La presenza di Xipe Totec, dio associato alla fertilità e alla rinascita attraverso il sacrificio e la desquamazione della pelle, è una scelta forte e disturbante, visivamente efficace e narrativamente potente. Anche altre figure mitologiche, come Tlaloc, il dio della pioggia e dei fulmini, emergono in forma simbolica attraverso le armi o i poteri a disposizione del protagonista.
Questa attenzione alla ricerca storica è palpabile e conferisce al gioco una profondità culturale rara, che gli consente di distinguersi nel panorama horror indipendente. È un aspetto che merita di essere valorizzato, anche se alcune meccaniche legate alla mitologia, come l’esplorazione del Mictlán, avrebbero beneficiato di una maggiore interattività.
ATMOSFERE RIUSCITE, TECNICA DA SISTEMARE

L’atmosfera è uno dei punti di forza del titolo: Death Relives riesce a trasmettere un senso di oppressione costante, complici ambientazioni buie, rituali inquietanti e scene visivamente disturbanti. Ma sul fronte tecnico, la produzione mostra chiaramente i suoi limiti.
Su PS5 abbiamo riscontrato fenomeni di tearing, tempi di caricamento anomali, salvataggi che causano freeze e texture non sempre ben definite. Niente di irrimediabile (specie con patch ad hoc), ma sufficiente a minare l’immersione. Il doppiaggio è in inglese con sottotitoli in spagnolo, mentre le battute in nahuatl di Xipe Totec restano uno degli elementi più evocativi dell’intero gioco.
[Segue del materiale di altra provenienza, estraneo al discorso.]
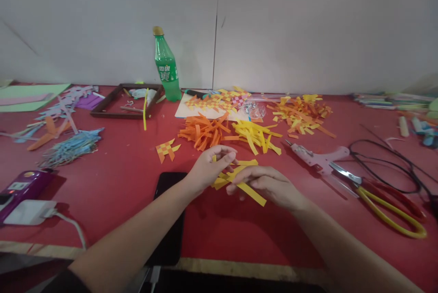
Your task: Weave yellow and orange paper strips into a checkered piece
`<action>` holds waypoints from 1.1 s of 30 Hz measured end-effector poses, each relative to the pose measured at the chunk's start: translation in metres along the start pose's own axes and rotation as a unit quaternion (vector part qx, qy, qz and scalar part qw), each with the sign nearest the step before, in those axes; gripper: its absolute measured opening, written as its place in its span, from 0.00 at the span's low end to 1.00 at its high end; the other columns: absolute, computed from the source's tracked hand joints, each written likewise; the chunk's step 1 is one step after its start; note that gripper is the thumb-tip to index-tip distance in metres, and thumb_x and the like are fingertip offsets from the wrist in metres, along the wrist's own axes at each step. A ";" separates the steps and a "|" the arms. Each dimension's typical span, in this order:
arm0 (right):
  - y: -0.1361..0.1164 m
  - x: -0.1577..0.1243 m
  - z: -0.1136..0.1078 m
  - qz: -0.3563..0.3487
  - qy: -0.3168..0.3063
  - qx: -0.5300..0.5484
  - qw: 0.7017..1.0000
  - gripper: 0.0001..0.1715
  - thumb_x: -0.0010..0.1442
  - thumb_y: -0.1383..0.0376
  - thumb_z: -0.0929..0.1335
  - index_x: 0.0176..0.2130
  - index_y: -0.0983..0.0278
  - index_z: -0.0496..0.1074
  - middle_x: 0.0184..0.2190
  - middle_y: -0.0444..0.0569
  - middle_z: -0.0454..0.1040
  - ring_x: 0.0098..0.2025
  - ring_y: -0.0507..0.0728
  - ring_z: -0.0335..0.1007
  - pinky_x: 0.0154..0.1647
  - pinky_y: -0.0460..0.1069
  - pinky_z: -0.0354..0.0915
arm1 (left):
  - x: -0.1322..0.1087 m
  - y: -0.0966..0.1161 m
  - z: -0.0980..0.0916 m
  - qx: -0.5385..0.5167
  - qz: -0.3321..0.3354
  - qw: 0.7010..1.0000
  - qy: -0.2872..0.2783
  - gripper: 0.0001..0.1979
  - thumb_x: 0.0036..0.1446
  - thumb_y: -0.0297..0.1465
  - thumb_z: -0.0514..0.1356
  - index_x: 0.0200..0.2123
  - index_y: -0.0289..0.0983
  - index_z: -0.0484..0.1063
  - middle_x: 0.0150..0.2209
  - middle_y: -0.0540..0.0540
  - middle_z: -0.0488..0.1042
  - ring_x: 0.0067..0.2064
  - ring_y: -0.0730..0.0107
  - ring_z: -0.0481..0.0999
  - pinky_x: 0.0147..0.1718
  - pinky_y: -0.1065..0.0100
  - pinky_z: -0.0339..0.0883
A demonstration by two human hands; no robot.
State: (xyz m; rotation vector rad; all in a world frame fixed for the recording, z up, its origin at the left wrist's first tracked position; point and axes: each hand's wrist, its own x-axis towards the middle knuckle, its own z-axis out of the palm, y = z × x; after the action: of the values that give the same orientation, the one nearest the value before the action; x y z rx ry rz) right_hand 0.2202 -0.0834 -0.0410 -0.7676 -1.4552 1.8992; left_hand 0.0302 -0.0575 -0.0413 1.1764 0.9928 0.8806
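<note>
Several yellow paper strips (255, 195) cross one another between my two hands, above the red table. My left hand (210, 167) has its fingers curled round their far left side, with the thumb bent over. From the right, my right hand (270, 184) grips the strips between thumb and fingers, and one strip sticks out toward me below it. My fingers partly hide where the strips cross. Just beyond the hands lie a pile of orange paper strips (201, 132) and a pile of yellow paper strips (256, 135). A woven orange and yellow paper piece (166, 150) rests to the left.
A black phone (167, 233) lies under my left forearm. On the right are a pink glue gun (321, 159) and scissors (390, 206) with red and yellow handles. A green bottle (167, 69) stands near the wall beside a brown frame (102, 109). A purple power strip (25, 188) sits left.
</note>
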 end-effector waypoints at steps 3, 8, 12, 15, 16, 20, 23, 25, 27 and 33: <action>0.003 0.001 -0.003 -0.010 0.027 0.014 0.999 0.11 0.59 0.64 0.69 0.42 0.62 0.78 0.39 0.53 0.81 0.42 0.57 0.79 0.44 0.51 0.73 | 0.001 0.010 0.002 0.004 -0.017 1.000 -0.025 0.14 0.58 0.35 0.62 0.46 0.36 0.70 0.39 0.45 0.74 0.39 0.68 0.76 0.37 0.69 0.70; 0.013 0.003 -0.013 -0.075 0.102 0.027 0.992 0.08 0.57 0.62 0.73 0.38 0.60 0.79 0.32 0.49 0.82 0.34 0.55 0.79 0.36 0.49 0.75 | 0.005 0.019 -0.009 0.031 -0.081 0.994 -0.060 0.13 0.59 0.40 0.60 0.40 0.37 0.73 0.32 0.49 0.70 0.27 0.74 0.71 0.23 0.73 0.64; 0.010 0.006 -0.014 -0.155 0.132 0.024 0.979 0.05 0.55 0.62 0.74 0.35 0.58 0.80 0.29 0.45 0.77 0.24 0.50 0.73 0.28 0.48 0.72 | 0.004 0.013 -0.013 0.003 -0.109 0.992 -0.066 0.13 0.56 0.39 0.63 0.39 0.36 0.73 0.23 0.55 0.63 0.20 0.80 0.62 0.20 0.75 0.59; 0.005 0.007 -0.011 -0.161 0.122 0.034 0.979 0.03 0.55 0.61 0.74 0.33 0.57 0.80 0.39 0.47 0.76 0.28 0.49 0.71 0.29 0.48 0.70 | 0.002 0.006 -0.011 -0.038 -0.109 0.992 -0.048 0.15 0.54 0.39 0.65 0.39 0.35 0.70 0.25 0.55 0.64 0.22 0.81 0.63 0.21 0.76 0.62; 0.005 0.007 -0.010 -0.147 0.116 0.037 0.982 0.05 0.56 0.60 0.74 0.33 0.58 0.80 0.40 0.47 0.76 0.29 0.49 0.71 0.30 0.48 0.69 | 0.002 0.004 -0.010 -0.047 -0.107 0.992 -0.044 0.16 0.54 0.40 0.65 0.39 0.35 0.70 0.26 0.55 0.64 0.22 0.81 0.63 0.21 0.76 0.62; 0.008 0.005 -0.009 -0.065 0.129 -0.020 0.989 0.11 0.59 0.57 0.71 0.31 0.63 0.77 0.28 0.48 0.76 0.25 0.49 0.66 0.29 0.47 0.65 | 0.002 0.001 -0.012 -0.059 -0.093 0.994 -0.025 0.20 0.50 0.41 0.69 0.40 0.36 0.70 0.27 0.54 0.67 0.23 0.81 0.66 0.22 0.76 0.66; 0.010 0.005 -0.009 -0.041 0.175 -0.106 0.978 0.16 0.59 0.55 0.70 0.28 0.64 0.75 0.24 0.46 0.74 0.24 0.49 0.64 0.27 0.47 0.62 | 0.002 0.000 -0.012 -0.062 -0.087 0.994 -0.018 0.21 0.48 0.38 0.71 0.41 0.36 0.70 0.28 0.53 0.71 0.25 0.80 0.72 0.27 0.73 0.71; 0.009 0.006 -0.008 -0.038 0.188 -0.155 0.969 0.18 0.59 0.52 0.70 0.27 0.64 0.74 0.22 0.45 0.71 0.24 0.49 0.62 0.27 0.47 0.60 | 0.001 -0.001 -0.012 -0.066 -0.086 0.994 -0.014 0.19 0.49 0.36 0.70 0.41 0.35 0.70 0.28 0.52 0.73 0.27 0.78 0.75 0.32 0.71 0.73; 0.008 0.007 -0.006 -0.035 0.192 -0.201 0.960 0.20 0.59 0.51 0.69 0.26 0.64 0.73 0.20 0.44 0.69 0.23 0.50 0.61 0.26 0.47 0.59 | 0.000 -0.002 -0.011 -0.067 -0.085 0.994 -0.013 0.16 0.51 0.34 0.69 0.41 0.34 0.71 0.28 0.50 0.75 0.28 0.75 0.77 0.34 0.69 0.74; 0.011 0.011 -0.005 -0.123 0.249 -0.323 0.905 0.15 0.55 0.54 0.71 0.26 0.61 0.76 0.37 0.50 0.70 0.41 0.56 0.69 0.43 0.51 0.66 | -0.002 0.000 -0.009 -0.052 -0.082 0.995 -0.031 0.12 0.54 0.28 0.67 0.42 0.34 0.74 0.33 0.46 0.79 0.34 0.72 0.81 0.35 0.71 0.75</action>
State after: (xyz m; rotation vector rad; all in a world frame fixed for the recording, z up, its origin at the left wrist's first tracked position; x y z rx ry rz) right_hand 0.2156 -0.0747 -0.0536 -1.1915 -1.7340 0.9110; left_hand 0.0206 -0.0565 -0.0423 1.0126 0.9661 0.7517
CONSIGLIATO AGLI APPASSIONATI
Death Relives ha tutte le carte in regola per essere ricordato come un horror originale: un nemico iconico, un’interessante componente culturale e mitologica, e idee fresche come l’app mobile e i rituali legati alla sopravvivenza. Tuttavia la realizzazione tecnica non all’altezza, alcune meccaniche grezze e una gestione del ritmo non sempre bilanciata lo rendono un’esperienza imperfetta, pur rimanendo piacevole. Chi cerca un’esperienza horror fuori dagli schemi e ricca di contenuti etnici troverà pane per i suoi denti. Gli altri potrebbero scontrarsi con un gioco che, pur con spunti affascinanti, necessita ancora di una maggiore cura da parte di Nyctophile Studios per raggiungere il suo pieno potenziale.
Pregi
Atmosfera suggestiva e opprimente, valorizzata da un generale uso creativo della mitologia azteca. Idee ludiche originali come l'app mobile e i rituali strategici.
Difetti
Limiti tecnici evidenti e alcune meccaniche (sistema di furtività e gestione dei puzzle su tutti) che avrebbero necessitato di una rifinitura maggiore.